Docs

Docs

Identity Management

Configure and manage user authentication realms using Control Center and Keycloak.

Control Center includes a fully integrated instance of Keycloak, an open-source identity and access management solution. Keycloak provides authentication, authorization, and user federation features out-of-the-box. Control Center uses it to enable secure access to deployed applications and support identity features such as:

  • User login and role management

  • Multi-Factor Authentication (MFA)

  • Passwordless login with device passkeys

  • Integration with external identity providers

  • Password reset and email account verification

Hosting and Accessing Keycloak

Control Center deploys Keycloak as part of its Helm chart. By default, Keycloak is accessible at the same host as the Control Center app, under the path /keycloak.

The access URL can be customized during installation with the following Helm values:

Source code
my-values.yaml
keycloak:
  host: keycloak.example.com
  path: /

These values determine the public base URL where Keycloak is served, such as https://keycloak.example.com/.

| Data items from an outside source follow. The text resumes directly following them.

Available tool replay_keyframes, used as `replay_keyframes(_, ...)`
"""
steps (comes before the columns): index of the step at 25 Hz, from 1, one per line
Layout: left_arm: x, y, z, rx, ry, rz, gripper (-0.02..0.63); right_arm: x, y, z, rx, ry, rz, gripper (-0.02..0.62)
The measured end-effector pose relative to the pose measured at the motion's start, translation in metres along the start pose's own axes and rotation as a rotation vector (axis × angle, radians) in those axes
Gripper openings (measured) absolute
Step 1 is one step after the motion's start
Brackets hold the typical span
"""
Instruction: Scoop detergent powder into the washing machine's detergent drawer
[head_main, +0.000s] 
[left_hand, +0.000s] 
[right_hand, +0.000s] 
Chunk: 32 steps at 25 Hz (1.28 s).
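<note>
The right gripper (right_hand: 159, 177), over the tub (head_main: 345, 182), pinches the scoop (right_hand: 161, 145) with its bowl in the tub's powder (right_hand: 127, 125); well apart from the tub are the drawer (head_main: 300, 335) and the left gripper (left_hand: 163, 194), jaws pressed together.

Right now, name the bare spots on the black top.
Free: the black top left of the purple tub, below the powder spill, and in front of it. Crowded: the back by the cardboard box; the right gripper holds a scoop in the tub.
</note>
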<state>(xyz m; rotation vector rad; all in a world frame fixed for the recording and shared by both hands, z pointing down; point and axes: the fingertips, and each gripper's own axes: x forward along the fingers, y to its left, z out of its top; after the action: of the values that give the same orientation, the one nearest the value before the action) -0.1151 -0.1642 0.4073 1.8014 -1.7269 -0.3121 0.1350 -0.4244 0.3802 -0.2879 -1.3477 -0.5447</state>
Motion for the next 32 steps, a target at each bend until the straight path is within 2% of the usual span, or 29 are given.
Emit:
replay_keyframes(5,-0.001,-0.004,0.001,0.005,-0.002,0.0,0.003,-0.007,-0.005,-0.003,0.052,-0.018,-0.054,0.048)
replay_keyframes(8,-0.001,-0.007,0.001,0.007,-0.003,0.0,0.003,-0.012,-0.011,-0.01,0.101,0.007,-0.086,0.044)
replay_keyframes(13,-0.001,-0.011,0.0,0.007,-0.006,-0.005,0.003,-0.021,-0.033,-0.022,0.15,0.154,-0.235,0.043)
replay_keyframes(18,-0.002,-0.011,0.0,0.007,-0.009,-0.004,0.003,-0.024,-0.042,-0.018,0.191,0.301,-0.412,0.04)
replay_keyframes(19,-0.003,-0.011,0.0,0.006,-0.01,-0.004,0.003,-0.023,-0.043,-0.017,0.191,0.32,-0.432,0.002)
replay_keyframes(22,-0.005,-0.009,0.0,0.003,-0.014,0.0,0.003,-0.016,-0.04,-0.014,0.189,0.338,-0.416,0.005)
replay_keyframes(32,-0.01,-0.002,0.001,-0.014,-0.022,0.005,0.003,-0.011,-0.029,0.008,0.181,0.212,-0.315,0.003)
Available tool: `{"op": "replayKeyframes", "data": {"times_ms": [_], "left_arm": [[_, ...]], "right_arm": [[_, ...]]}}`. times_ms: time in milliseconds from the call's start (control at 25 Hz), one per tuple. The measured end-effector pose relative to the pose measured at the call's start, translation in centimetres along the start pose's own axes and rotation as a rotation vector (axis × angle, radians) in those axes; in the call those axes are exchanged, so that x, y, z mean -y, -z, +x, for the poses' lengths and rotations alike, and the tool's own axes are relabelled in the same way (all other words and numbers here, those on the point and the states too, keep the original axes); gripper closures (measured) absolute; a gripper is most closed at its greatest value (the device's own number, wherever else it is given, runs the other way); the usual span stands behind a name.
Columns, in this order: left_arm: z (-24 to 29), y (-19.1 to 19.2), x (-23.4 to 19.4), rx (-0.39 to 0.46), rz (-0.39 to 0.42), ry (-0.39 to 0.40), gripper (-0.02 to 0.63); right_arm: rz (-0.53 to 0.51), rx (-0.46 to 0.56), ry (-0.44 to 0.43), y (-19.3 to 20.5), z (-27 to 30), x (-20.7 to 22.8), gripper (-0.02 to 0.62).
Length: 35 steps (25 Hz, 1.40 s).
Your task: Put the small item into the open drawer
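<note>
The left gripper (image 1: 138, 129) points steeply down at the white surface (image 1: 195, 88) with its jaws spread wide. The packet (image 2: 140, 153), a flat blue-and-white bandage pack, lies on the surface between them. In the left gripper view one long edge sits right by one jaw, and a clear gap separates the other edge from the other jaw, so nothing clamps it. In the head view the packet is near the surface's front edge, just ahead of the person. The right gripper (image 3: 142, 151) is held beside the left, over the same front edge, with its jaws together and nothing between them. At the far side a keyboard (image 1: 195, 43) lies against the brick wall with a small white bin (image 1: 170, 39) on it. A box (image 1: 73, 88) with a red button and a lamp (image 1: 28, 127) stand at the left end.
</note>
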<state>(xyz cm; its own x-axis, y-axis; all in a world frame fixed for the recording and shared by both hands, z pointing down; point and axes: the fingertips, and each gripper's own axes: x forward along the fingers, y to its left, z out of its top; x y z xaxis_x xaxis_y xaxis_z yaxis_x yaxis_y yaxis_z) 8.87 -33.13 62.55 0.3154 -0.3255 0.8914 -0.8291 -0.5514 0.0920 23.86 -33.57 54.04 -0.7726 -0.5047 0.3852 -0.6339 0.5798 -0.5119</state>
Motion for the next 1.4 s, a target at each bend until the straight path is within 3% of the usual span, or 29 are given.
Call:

To use a custom TLS certificate for Keycloak, reference a Secret with the certificate details setting the keycloak.tlsSecret value:

Source code
my-values.yaml
keycloak:
  tlsSecret: my-auth-cert

To create a Secret with certificate details, refer to Kubernetes documentation.

Tip
 If this value is not provided, Control Center automatically generates a certificate using its default issuer.

Realms

Keycloak organizes users and clients into realms. A realm is an isolated authentication namespace that manages its own users, credentials, roles, and authentication policies.

Control Center introduces a custom resource named Realm to provision and manage realms declaratively. A Realm resource can be applied using standard Kubernetes tools.

Source code
Example: Create a new realm
apiVersion: vaadin.com/v1alpha1
kind: Realm
metadata:
  name: my-realm
spec:
  name: my-realm
  displayName: My Realm

Apply the realm definition:

Source code
Terminal
kubectl apply -f my-realm.yaml

To view all available realms:

Source code
Terminal
kubectl get realms -n vaadin

Example output:

Source code
NAME             AGE   MESSAGE               STATE
control-center   30s   Realm is up-to-date   APPLIED
my-realm         10s   Realm is up-to-date   APPLIED

By default, Control Center creates a realm named control-center. This can be used immediately when deploying authenticated applications.

Customizing the Login Theme

The login screen presented to users can be customized using the loginTheme property in the Realm specification. Control Center includes a theme named control-center-lumo that applies the Vaadin Lumo design system.

Source code
Example: Set the login theme
spec:
  loginTheme: control-center-lumo

This results in a modern, tailored login page consistent with the Vaadin UI experience.

Email Settings for Password Reset and Verification

Keycloak uses email for several critical features:

  • Sending password reset links

  • Notifying users of account-related actions

  • Verifying email addresses at account registration

To enable these features, SMTP settings must be provided via a Kubernetes Secret. The Realm resource then references this secret via the smtpSettingsSecret property.

Source code
Example: SMTP settings secret
apiVersion: v1
kind: Secret
metadata:
  name: my-smtp-settings
stringData:
  from: "control-center@example.com"
  fromDisplayName: "Control Center"
  host: "smtp.example.com"
  port: "587"
  starttls: "true"
  auth: "true"
  user: "smtp-user"
  password: "smtp-password"

To apply it:

Source code
Terminal
kubectl apply -f my-smtp-settings.yaml

And reference it in the realm definition:

Source code
yaml
spec:
  smtpSettingsSecret:
    name: my-smtp-settings

Supported keys and their meaning:

Key Description

host

SMTP server hostname or IP address (required)

port

SMTP port (e.g., 25, 465, 587)

from

Email address to use in the From header (required)

fromDisplayName

Optional display name shown as sender

replyTo

Optional address for Reply-To header

replyToDisplayName

Optional display name for Reply-To header

ssl

true or false to enable SSL (usually used on port 465)

starttls

true or false to enable STARTTLS (commonly used on port 587)

auth

true if SMTP server requires authentication

user

SMTP username (required if auth: true)

password

SMTP password (required if auth: true)

Enabling Email-Based Login Features

Once SMTP settings are configured, the following options can be enabled in the realm:

Source code
yaml
spec:
  verifyEmail: true
  resetPasswordAllowed: true

These instruct Keycloak to require users to verify their email address before login and allow password reset via email links.

Note

When SMTP settings are configured, resetPasswordAllowed is enabled by default.